#### Task goal:
Please count how many lines of the data include the word "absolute". Give only that number in reply.

#### Information shown:
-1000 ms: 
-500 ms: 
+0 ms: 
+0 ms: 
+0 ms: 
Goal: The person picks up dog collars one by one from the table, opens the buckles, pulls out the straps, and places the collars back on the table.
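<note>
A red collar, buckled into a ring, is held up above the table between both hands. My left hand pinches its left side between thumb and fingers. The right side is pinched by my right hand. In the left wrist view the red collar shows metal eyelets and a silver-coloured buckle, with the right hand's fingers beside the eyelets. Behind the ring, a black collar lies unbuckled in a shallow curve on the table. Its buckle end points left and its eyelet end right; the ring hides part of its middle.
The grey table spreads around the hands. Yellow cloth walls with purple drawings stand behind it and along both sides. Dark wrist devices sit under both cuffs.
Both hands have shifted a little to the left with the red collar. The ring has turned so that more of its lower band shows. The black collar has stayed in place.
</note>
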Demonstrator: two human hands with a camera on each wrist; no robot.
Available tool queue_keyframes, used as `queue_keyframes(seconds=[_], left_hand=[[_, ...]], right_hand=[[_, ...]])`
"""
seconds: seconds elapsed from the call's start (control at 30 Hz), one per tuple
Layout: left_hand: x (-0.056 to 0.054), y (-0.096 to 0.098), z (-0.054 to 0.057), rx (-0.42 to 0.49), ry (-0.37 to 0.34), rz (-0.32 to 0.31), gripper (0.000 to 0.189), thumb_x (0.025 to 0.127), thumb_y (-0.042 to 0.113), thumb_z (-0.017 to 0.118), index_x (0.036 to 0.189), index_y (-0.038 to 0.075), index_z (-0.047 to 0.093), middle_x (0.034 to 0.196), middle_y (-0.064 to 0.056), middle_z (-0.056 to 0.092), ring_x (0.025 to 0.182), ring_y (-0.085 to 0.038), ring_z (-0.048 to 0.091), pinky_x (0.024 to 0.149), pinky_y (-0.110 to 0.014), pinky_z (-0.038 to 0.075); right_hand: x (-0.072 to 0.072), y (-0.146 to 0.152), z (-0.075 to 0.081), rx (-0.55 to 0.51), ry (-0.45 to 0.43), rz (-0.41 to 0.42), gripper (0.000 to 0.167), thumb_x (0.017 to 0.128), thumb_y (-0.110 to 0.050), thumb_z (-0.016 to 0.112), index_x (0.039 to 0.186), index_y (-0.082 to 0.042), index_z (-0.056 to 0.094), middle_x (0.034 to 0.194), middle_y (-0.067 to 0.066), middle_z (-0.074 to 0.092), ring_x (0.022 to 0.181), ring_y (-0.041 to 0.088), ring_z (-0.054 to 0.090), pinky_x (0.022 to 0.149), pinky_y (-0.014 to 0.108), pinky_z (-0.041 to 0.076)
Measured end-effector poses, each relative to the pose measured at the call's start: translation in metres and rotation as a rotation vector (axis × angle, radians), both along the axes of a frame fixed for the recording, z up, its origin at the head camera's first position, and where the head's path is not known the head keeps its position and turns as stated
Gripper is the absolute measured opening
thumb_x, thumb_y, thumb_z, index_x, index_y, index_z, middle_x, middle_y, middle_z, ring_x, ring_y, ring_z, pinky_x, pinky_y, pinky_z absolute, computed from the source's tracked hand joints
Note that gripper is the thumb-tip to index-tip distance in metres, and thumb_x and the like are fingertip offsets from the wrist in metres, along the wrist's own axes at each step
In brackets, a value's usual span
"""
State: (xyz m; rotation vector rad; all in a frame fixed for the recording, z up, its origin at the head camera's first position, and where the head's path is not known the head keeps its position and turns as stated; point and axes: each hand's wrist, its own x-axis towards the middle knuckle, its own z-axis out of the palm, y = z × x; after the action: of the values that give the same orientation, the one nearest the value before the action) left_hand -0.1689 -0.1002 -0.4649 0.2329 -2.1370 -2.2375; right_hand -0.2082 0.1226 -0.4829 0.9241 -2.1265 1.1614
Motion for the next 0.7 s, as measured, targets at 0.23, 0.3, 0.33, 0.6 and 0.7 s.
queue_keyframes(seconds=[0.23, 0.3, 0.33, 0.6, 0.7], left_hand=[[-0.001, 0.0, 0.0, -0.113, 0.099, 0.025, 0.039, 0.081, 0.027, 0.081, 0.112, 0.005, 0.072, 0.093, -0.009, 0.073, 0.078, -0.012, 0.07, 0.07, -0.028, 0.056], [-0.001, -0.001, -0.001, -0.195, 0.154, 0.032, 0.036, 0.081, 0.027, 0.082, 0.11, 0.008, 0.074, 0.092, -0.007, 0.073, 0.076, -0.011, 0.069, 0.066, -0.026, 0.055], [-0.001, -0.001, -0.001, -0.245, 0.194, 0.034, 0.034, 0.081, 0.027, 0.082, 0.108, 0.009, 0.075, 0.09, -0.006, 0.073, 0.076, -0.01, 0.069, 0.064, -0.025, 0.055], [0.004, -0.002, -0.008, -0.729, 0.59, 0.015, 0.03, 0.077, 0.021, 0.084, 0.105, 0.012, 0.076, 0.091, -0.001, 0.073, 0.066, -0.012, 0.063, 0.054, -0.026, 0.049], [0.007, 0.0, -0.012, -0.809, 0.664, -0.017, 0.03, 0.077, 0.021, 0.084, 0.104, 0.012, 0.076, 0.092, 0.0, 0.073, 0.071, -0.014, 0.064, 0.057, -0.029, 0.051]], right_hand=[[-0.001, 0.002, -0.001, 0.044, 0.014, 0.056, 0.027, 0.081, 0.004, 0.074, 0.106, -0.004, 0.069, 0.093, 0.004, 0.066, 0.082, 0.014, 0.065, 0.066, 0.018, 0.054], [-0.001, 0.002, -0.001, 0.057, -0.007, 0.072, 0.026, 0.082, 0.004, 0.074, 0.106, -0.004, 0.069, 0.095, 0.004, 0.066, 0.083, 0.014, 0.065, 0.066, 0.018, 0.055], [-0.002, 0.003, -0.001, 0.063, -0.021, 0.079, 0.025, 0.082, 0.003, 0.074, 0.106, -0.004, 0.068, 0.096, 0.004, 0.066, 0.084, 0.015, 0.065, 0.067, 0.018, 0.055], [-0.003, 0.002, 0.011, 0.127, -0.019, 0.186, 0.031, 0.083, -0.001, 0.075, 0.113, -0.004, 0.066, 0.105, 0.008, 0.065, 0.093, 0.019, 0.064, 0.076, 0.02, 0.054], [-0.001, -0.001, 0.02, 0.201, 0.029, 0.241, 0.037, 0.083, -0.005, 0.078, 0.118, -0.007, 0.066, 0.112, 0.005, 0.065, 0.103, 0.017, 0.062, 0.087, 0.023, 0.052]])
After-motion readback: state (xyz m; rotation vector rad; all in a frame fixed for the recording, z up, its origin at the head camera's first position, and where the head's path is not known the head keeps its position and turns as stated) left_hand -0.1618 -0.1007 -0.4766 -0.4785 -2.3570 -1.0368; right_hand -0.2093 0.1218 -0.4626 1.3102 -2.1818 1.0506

#### Result of this exercise:
2